Everything from the first line below through the line with "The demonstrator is" is to be transcribed exactly, and nothing past it.

▬▬▬▬▬▬

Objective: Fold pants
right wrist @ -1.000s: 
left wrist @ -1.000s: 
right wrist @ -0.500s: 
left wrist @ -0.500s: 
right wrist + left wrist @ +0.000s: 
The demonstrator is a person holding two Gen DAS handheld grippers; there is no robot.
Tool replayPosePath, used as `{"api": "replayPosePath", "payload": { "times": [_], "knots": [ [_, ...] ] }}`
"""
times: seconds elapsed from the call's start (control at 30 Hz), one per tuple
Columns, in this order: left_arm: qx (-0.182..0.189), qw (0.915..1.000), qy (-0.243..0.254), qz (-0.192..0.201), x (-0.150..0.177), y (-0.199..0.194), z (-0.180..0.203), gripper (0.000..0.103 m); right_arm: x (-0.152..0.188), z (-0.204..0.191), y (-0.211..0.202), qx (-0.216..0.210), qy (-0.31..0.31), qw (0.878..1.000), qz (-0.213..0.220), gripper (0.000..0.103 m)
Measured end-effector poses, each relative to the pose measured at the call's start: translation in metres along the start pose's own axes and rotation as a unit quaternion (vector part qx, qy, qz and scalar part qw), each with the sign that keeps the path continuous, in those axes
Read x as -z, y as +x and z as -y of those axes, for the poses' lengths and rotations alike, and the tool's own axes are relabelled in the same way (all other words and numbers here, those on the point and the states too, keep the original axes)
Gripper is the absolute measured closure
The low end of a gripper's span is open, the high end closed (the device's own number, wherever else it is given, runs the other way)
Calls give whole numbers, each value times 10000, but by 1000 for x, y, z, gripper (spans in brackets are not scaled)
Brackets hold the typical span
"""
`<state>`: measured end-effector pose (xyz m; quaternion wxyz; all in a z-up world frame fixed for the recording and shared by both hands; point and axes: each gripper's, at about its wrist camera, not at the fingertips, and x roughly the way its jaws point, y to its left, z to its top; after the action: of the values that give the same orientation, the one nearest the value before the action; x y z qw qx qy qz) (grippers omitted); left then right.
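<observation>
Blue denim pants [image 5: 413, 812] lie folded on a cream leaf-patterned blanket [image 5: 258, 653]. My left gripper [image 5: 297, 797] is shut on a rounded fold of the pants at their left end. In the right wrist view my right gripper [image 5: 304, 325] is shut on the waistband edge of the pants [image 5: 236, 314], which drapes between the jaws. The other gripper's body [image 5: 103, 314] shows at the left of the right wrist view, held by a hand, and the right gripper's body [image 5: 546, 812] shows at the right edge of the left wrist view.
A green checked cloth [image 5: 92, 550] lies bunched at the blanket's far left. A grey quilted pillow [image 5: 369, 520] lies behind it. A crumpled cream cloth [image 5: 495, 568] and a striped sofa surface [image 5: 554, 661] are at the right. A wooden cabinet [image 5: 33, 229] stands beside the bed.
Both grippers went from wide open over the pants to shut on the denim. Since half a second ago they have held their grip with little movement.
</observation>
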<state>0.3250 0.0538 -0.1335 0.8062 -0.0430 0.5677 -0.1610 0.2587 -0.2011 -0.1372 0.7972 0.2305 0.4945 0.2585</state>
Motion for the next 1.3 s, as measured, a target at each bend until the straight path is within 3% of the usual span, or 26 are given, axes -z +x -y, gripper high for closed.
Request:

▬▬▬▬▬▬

Written answer:
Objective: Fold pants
right wrist @ -1.000s: 
left wrist @ -1.000s: 
right wrist @ -0.500s: 
left wrist @ -0.500s: 
right wrist + left wrist @ +0.000s: 
The demonstrator is a person holding two Gen DAS handheld grippers; there is no robot.

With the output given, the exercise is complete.